Taken from here
I want to introduce you a map of the Internet or the result of clustering more than 350 thousand sites in accordance with the user navigates between them. The size of the circle is determined by site traffic, color - nationality and location on the map - it links to other sites. If two sites have a steady stream of users between them, then they will "try" to stay close to each other. Upon completion of the algorithm, the map can be seen clusters of sites (clusters) are united by common users.
For example, if you type in the search habrahabr.ru, we can see that dirty.ru and leprosorium.ru in the same "constellation" and yet away livejournal.ru. This suggests that those who are reading this text, and with a high probability of visiting these sites (relative to the average Russian Internet user of course).
An even more interesting example of clustering can be seen at the bottom of the map, between Japan and purple yellowish Brazil: there is a whole pornostrana size comparable with all Euronet. Interestingly, being competent enough in the matter, within a large pornoklastera can distinguish themed subclusters smaller.
For those interested in a brief technical description - welcome under the cut
The entire project is written in C #, and consists of three parts: a program of clustering, the program generating tiles and website. Each part deserves special consideration and, if there is interest, I could then tell us more about them.
Baseline data were collected from Alexa, they represent a record of attendance, upstream and downstream users transitions (upstream - where they came from, downstream - where did). After normalization, we obtain a weighted undirected graph with vertices and 350 thousand more than 2 million. Ribs.
Counting this graph - a complex computational problem, so it was written by a special module for the GPU, but fortunately he did not need. After a tricky optimizations shortchanging all took a few weeks of continuous work of a powerful, but still a household iron.
Speaking simply, the algorithm was incremental sites on a map in accordance with the forces acting on them. Many transitions users - a powerful force trying to bring together the sites; If the sites are too close, it starts the repulsive force, etc. More details can be found in this work reports-archive.adm.cs.cmu.edu/anon/1998/CMU-CS-98-189.pdf
The main problem was the enormous computational complexity of this algorithm. After solving the problem "head" at each step must be calculated superposition of forces for each site, ie, calculate the power for each pair of sites, and such pairs around 122 billion. (good for one step, right?). It was therefore held tough and full optimization algorithm parallelization. Fortunately .net platform was surprisingly good for such amusements.

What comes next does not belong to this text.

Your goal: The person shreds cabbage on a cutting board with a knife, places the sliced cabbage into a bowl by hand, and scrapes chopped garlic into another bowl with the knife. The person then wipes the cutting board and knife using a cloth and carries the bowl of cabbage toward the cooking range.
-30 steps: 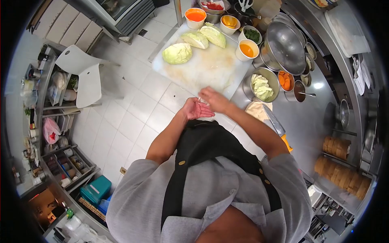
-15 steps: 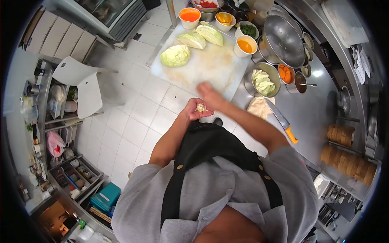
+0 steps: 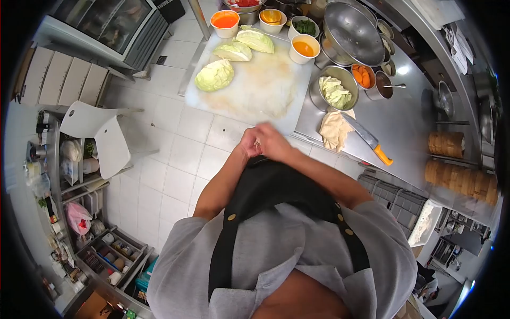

The second step is the generation of tiles. Tile - a small picture 256x256 pixels that make up the image of a map on google maps, yandex and other services. In general, nothing complicated - Generate big picture, cut it into squares of desired size, the business somehow. But these images was almost 30 million. Even just to copy or delete a directory with tiles in windows it takes two days. And pour them into hosting a separate issue.
The third phase - the engine tie google maps, put the pieces together, and get it to display a map. Here, in general, there is nothing difficult, although there were some difficulties with the projections and the positioning of the card.
The last stage - the choice of hosting and release. Here, too, it was not without adventure. Now it turns into a cloud of Amazon and it was much easier and cheaper than I had imagined.
In general, I have accumulated some experience, and I'll be glad to share it with a respected community. Of course, in general, nothing special, Habré are really interesting projects and trivial solutions, but still, I think, to many it can be fun.
I also look forward to any ideas, reviews, criticism - any feedbacks!